--- Supplied data ---
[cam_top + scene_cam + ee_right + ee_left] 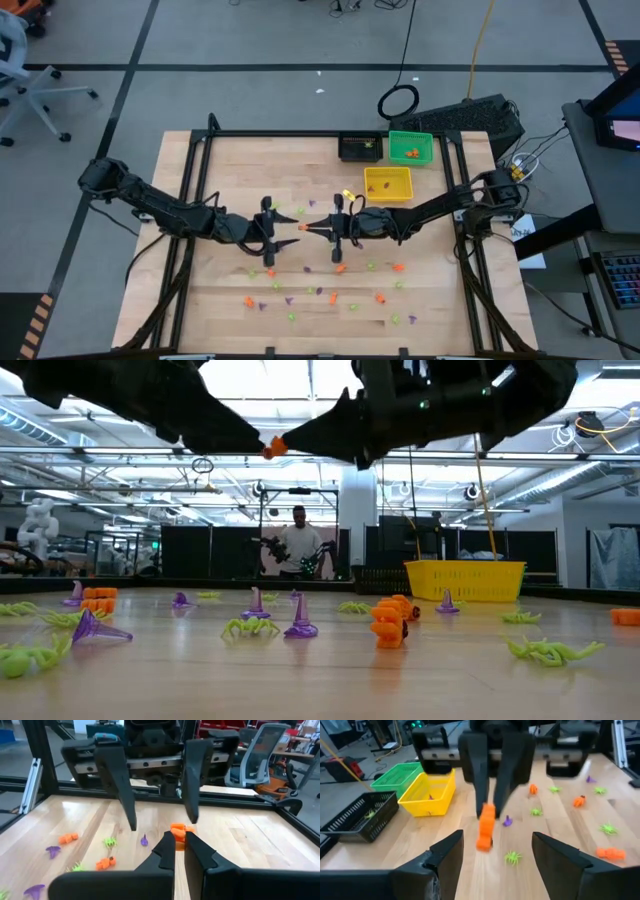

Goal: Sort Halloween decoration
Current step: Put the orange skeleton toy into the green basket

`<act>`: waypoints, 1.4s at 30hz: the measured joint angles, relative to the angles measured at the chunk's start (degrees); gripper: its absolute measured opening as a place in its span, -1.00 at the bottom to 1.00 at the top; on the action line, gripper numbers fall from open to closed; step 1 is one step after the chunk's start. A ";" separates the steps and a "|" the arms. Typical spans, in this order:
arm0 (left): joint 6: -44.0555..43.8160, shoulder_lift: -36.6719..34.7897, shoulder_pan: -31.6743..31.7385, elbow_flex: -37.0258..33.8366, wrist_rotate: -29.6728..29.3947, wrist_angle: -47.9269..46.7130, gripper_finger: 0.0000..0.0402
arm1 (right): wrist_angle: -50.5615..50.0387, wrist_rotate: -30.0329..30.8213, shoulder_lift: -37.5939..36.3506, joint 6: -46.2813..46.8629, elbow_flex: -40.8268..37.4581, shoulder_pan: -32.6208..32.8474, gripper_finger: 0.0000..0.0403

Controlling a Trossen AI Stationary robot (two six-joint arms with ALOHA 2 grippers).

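Observation:
One orange trinket hangs above the table's middle, at the tip of my right gripper, which is shut on it. My left gripper faces it from the table's left, open, with a finger on either side of the trinket; whether they touch it I cannot tell. Many more orange, purple and light-green trinkets lie on the wood, such as an orange one, a purple cone and a green spider. My right gripper pinches the orange trinket's end between its two fingertips. The fingers come level from the table's right. The trinket is lifted clear of the table and sticks out past the fingertips toward my left gripper.
Three bins sit at the far right of the table: a black one, a green one and a yellow one. Loose trinkets cover the near half of the table. A person stands in the room beyond.

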 joint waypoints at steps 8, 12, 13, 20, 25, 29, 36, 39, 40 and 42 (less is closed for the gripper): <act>-2.36 -0.73 -1.58 0.00 -0.20 -3.66 0.17 | -16.26 0.09 -9.90 -0.59 0.00 0.02 -1.00; -5.37 -0.73 -1.94 0.00 -0.26 -5.46 0.17 | -25.37 0.25 -15.56 -0.21 0.00 0.02 -1.00; -6.01 -0.73 -2.01 0.00 -0.24 -5.79 0.17 | -27.19 0.25 -17.03 0.04 0.00 0.02 -1.00; -7.49 -0.68 -3.17 -0.02 -0.20 -6.67 0.17 | -39.17 0.39 -26.39 0.13 0.00 -2.71 -1.00; -7.48 -0.68 -3.41 -0.02 -0.22 -7.11 0.17 | -46.21 0.39 -32.12 -0.89 0.00 -8.06 -1.00; -7.45 -0.68 -3.41 -0.02 -0.22 -7.36 0.17 | -49.90 0.40 -35.33 0.07 0.00 -14.62 -1.00; -7.43 -0.66 -3.41 -0.02 -0.22 -7.43 0.17 | -56.46 0.34 -36.84 1.57 0.00 -27.85 -1.00; -7.40 -0.66 -3.41 -0.02 -0.22 -7.41 0.17 | -59.25 0.28 -36.36 1.72 0.00 -32.89 -1.00; -7.37 -0.66 -3.41 -0.02 -0.22 -7.45 0.17 | -60.42 0.18 -36.22 1.75 0.00 -34.45 -1.00; -7.35 -0.66 -3.41 -0.02 -0.22 -7.51 0.17 | -62.76 0.13 -36.14 1.79 0.00 -37.66 -1.00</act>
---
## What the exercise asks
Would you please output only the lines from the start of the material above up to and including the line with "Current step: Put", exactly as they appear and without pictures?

## Answer to the problem
[cam_top + scene_cam + ee_right + ee_left] 

Goal: Sort Halloween decoration
Current step: Put the orange skeleton toy into the green basket

No more output is given for this exercise.